Recentemente, foi tornada pública uma nova auditoria do TdC visando as Áreas Protegidas, cujo relatório (n.º 22/2022) foi claro a indicar que metade das áreas naturais classificadas da Região Autónoma da Madeira não possuem o respetivo plano de gestão. Diz o auditor que, das 73 áreas protegidas, apenas 26 áreas possuem planos "implementados", ao contrário dos Açores onde todas as suas 200 áreas protegidas estão salvaguardadas.
Mas foi mais além quando é referido neste relatório que "para além de falta de clareza de objetivos e metas e de falta de gestão proativa no terreno, a gestão das áreas protegidas não tem sido eficaz, designadamente do ponto de vista da defesa e promoção de valores naturais e culturais".
Curiosamente, este relatório é publicado poucos dias antes de uma conferência sobre as Ilhas Selvagens, um evento organizado pela Presidência do Governo Regional e pelo IFCN, que contou com a presença de vários representantes nacionais e internacionais, incluindo o enviado especial do secretário-geral da ONU para os Oceanos, a ministra da Defesa e o secretário de Estado do Mar.

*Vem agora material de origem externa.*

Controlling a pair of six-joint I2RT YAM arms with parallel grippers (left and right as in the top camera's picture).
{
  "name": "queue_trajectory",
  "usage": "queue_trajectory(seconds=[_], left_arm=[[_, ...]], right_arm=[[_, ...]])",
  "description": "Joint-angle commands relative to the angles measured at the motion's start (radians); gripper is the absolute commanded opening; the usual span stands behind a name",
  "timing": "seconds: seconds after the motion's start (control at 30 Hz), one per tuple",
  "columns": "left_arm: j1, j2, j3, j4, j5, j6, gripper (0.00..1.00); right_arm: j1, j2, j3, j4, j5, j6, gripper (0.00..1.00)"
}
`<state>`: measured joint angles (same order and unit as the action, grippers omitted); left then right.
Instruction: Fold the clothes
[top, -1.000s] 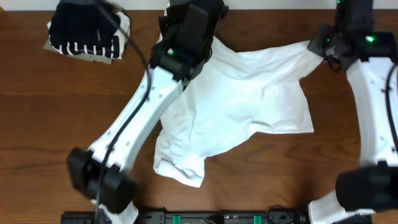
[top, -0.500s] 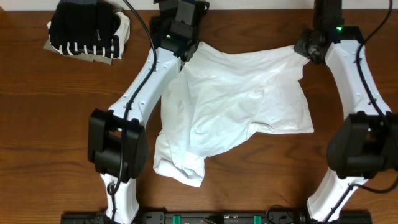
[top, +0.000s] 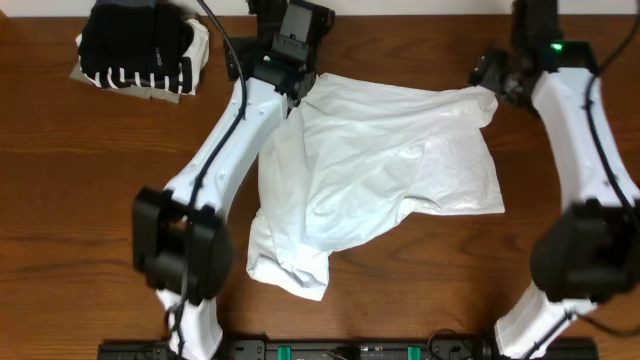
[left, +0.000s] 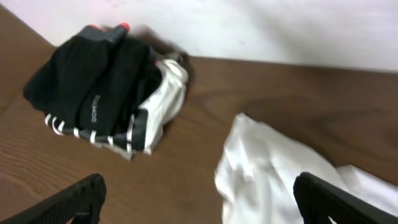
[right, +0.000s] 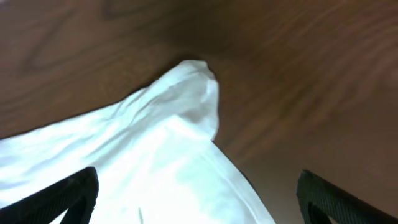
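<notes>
The clothes in work are a large white T-shirt (top: 380, 170) lying crumpled across the middle of the brown table. My left gripper (top: 288, 45) hovers over its far left corner (left: 261, 155), fingers (left: 74, 199) wide apart, holding nothing. Above the shirt's far right corner (right: 196, 81) stands my right gripper (top: 495, 75), also open, with white cloth (right: 155, 174) lying loose under it. A folded pile of black, striped and beige clothes (top: 140, 50) sits at the far left corner and also shows in the left wrist view (left: 106, 93).
The table's far edge meets a pale wall (left: 280, 28) just beyond both grippers. Bare wood (top: 80, 200) lies left of the shirt and more (top: 420, 270) in front of it. A black bar (top: 350, 350) runs along the near edge.
Both grippers have opened and let go of the shirt's far corners. The shirt's far edge has dropped onto the table, more spread out than before. Both arms reached farther back.
</notes>
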<state>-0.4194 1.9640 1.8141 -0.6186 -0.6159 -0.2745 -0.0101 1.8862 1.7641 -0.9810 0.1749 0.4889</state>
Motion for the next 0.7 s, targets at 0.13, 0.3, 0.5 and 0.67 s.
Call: queue_trajectory(seconds=[0.13, 0.3, 0.5, 0.67], left_arm=[[-0.065, -0.25, 0.011, -0.201, 0.294, -0.047, 0.98], [-0.094, -0.357, 0.011, -0.365, 0.31, -0.142, 0.98], [-0.166, -0.451, 0.007, -0.499, 0.309, -0.192, 0.98], [-0.262, -0.51, -0.024, -0.521, 0.241, -0.237, 0.98]], right_arm=[[-0.008, -0.209, 0.005, -0.175, -0.046, -0.011, 0.99], [-0.008, -0.278, 0.005, -0.308, -0.055, -0.01, 0.99], [0.003, -0.297, 0.005, -0.451, -0.09, -0.011, 0.99], [0.041, -0.297, 0.0, -0.496, -0.089, -0.015, 0.99]])
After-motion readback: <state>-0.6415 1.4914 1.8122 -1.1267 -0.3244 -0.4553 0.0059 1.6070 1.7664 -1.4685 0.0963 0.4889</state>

Certamente que a auditoria foi um dos principais impulsionadores da decisão de NÃO SEREM CONVIDADOS elementos dos partidos da oposição para debater com os representantes internacionais os importantes temas relativos à maior Área Marinha Protegida do Atlântico Norte.

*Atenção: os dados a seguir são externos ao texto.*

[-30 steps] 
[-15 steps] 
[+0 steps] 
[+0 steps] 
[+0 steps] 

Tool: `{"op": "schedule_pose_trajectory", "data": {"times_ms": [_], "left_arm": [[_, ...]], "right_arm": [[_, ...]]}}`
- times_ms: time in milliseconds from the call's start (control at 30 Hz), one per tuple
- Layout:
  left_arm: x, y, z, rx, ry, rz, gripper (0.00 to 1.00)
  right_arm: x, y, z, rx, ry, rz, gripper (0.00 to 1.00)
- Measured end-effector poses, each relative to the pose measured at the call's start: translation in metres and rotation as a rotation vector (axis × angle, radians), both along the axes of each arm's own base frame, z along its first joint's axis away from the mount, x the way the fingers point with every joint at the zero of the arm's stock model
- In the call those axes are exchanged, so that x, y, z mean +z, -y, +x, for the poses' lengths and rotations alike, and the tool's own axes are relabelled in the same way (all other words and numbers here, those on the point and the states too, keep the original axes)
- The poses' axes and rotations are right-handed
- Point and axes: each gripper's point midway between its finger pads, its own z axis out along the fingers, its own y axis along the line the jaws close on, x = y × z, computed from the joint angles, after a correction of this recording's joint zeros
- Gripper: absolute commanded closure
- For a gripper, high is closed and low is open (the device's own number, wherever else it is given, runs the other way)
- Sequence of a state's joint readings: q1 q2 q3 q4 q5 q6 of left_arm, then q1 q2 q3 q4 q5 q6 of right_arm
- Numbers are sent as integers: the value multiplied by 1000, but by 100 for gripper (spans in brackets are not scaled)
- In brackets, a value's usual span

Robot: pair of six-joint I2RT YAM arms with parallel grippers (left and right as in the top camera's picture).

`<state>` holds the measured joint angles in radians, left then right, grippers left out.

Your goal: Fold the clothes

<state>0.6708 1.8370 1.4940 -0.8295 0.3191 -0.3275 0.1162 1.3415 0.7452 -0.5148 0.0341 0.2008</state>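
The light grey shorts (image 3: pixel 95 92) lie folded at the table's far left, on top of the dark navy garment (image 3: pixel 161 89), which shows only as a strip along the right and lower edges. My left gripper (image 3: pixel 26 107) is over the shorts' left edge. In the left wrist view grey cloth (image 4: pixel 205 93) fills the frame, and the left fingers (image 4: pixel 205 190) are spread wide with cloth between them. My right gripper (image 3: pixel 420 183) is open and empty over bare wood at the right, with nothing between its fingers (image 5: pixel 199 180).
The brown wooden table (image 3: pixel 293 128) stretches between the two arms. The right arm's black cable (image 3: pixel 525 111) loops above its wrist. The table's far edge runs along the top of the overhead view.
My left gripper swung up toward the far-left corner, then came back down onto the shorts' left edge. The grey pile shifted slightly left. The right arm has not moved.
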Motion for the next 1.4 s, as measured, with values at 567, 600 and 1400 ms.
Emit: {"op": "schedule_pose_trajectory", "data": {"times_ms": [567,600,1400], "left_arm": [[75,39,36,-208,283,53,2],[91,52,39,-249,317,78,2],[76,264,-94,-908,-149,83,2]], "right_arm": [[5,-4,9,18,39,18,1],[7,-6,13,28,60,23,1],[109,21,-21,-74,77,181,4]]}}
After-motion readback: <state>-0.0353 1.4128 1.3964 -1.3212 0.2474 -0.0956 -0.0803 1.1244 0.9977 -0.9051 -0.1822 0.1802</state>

Era importante "pôr água na fervura" e a incómoda presença da oposição poderia revelar ainda mais fragilidades. O Governo optou, então, por mostrar apenas a propaganda política do costume aos seus ilustres convidados.
Ainda assim, tal postura não evitou alguns momentos de brilhantismo de Peter Thomson alertando para "a urgência de proteger os oceanos" referindo a necessidade de "um trabalho em conexão entre todos". Uma clara alfinetada ao Governo deste enviado especial da ONU que, certamente conhecedor dos relatórios da UNESCO e da IUCN que criticavam profundamente as más opções políticas e a postura prepotente e autoritária do Governo, aproveitou para lançar esta pequena farpa.
Infelizmente, este ensinamento não foi bem acolhido por todos, e, ainda há dias, tive a oportunidade de ler um artigo opinativo-propagandístico, cujo autor, na sua "elegância" habitual, apelida de "profetas da desgraça" todos aqueles que ousam opinar e pensar diferentemente dos que, julgando-se os únicos especialistas, mantêm a letargia da governabilidade ambiental.
Aparentemente mantêm a ideia de que todos os que defendem o ambiente terão de se deixar enamorar pelos resultados (ainda que medíocres) conseguidos pelos doutos especialistas político-partidários que tudo sabem, mas pouco concretizam (com algumas honrosas exceções que sabem bem que o são).
Sem qualquer laivo de ironia, acredito que seja complicado manobrar um barco desgovernado quando o comandante manda retirar os remos, mas apesar de muitos daqueles que se sentam em cadeiras governativas acharem que a "democracia é uma chatice", é necessário que entendam que toda e qualquer medida política, por muito justificada e benéfica que seja, pode ser alvo de melhorias e deve ser alvo de discussão e, sobretudo, de escrutínio governativo daqueles que foram (legitimamente) eleitos pela população.
Tal altivez destes "Senhores e Senhoras da razão e da verdade" traz à memória a personagem da mitologia grega Cassandra, que, tendo obtido a capacidade da visão, via as desgraças que se aproximavam, alertava para o facto, mas ninguém lhe dava ouvidos, tornando-se a mais famosa "profetisa da desgraça". A falta de confiança nos alertas de Cassandra levou à queda e consequente destruição de Troia.
Com a atual inércia que decorre talvez fosse sensato uma maior humildade em escutar os tais alertas. Principalmente quando os problemas levantados são reais, sérios e merecedores daquilo que mais tem faltado a esta governação... ação!